Whenever "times" appears in a line, please copy that line from the data.

Records from a collection

○ ○ ○

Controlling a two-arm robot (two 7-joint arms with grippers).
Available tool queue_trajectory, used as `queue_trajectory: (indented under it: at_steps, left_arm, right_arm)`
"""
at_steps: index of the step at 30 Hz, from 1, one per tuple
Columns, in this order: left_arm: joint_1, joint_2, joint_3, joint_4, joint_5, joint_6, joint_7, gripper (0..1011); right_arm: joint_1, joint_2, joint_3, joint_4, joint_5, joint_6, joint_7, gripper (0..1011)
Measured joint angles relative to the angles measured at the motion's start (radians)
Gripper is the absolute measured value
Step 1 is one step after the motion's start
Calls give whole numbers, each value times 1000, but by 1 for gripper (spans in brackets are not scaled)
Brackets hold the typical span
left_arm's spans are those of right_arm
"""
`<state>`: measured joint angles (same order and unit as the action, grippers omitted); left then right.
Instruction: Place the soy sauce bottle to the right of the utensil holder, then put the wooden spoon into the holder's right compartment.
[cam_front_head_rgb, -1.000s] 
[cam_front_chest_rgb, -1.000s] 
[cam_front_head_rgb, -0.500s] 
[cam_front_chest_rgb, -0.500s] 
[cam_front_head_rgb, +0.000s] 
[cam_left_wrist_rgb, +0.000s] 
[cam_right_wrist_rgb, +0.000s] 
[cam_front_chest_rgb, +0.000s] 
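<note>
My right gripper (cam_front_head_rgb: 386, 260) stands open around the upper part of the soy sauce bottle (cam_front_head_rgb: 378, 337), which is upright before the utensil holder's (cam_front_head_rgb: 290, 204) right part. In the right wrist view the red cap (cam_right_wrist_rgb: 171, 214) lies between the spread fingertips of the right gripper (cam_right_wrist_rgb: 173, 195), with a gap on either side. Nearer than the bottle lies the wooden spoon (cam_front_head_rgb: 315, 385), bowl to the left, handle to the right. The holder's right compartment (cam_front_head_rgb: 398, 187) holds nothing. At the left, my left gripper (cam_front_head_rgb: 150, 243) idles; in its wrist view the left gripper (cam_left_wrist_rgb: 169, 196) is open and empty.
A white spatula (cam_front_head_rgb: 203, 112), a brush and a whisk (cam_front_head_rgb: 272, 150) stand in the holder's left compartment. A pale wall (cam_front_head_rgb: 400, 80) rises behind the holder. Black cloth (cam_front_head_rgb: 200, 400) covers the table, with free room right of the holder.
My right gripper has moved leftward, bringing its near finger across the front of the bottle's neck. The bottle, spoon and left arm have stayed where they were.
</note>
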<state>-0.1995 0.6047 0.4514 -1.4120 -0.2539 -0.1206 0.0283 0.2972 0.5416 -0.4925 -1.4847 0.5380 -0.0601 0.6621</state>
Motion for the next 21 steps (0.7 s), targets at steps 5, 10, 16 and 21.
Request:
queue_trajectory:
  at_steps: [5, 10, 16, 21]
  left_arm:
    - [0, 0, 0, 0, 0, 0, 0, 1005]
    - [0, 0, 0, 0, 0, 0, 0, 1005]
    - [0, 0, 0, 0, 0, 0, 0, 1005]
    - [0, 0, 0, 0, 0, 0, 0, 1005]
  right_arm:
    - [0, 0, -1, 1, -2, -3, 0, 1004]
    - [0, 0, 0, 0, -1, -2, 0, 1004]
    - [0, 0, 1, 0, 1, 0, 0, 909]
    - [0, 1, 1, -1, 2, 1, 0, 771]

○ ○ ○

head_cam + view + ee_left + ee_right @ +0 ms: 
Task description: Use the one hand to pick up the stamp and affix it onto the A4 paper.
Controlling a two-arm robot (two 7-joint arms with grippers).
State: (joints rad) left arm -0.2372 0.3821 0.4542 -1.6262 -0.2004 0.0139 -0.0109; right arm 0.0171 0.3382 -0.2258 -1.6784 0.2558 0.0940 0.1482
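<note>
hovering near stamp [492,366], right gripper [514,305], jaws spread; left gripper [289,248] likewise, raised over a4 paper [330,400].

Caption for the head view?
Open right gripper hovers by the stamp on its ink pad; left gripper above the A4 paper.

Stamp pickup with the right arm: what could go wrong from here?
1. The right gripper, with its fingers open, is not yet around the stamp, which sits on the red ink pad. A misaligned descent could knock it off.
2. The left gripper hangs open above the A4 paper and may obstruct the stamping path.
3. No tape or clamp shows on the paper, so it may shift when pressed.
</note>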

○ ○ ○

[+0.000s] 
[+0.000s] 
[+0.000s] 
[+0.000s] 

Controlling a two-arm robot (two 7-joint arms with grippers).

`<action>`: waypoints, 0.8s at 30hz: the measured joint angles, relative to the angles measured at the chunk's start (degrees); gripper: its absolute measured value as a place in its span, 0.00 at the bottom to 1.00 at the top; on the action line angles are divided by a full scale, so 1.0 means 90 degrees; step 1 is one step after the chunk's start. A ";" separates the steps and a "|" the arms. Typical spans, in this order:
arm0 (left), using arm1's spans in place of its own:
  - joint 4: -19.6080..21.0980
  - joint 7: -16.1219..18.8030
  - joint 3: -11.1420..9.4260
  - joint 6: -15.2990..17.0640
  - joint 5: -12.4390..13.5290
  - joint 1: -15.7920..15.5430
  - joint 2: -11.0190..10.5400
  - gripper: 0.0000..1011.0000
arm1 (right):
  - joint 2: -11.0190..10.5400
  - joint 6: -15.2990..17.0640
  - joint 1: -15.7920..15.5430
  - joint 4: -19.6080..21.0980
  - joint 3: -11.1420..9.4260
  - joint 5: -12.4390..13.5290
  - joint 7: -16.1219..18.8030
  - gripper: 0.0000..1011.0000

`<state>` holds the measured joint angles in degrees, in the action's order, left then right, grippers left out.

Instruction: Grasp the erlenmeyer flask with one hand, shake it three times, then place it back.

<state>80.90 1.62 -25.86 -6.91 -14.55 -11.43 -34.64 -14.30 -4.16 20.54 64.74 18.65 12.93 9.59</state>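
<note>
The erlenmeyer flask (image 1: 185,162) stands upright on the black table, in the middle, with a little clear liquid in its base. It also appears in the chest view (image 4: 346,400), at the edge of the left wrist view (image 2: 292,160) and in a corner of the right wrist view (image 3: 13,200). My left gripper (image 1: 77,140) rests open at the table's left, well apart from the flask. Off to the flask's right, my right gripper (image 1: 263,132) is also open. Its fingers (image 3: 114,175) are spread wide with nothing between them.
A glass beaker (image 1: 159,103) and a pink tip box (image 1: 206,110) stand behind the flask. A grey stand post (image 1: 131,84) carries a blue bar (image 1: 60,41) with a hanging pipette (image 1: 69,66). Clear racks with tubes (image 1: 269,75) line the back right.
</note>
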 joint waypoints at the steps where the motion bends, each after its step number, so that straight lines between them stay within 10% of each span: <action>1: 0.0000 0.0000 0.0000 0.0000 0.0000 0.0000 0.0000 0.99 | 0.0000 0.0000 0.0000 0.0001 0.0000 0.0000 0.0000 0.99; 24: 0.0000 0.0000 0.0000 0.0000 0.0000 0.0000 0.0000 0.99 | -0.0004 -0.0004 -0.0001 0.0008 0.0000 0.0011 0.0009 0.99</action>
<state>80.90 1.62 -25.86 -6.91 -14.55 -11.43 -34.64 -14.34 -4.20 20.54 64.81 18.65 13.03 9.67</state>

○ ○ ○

# [Written answer]
Calls give whole numbers, each value times 1000, but by 1 for gripper (spans in brackets are not scaled)
Instruction: Grasp the erlenmeyer flask with one hand, shake it three times, then place it back.

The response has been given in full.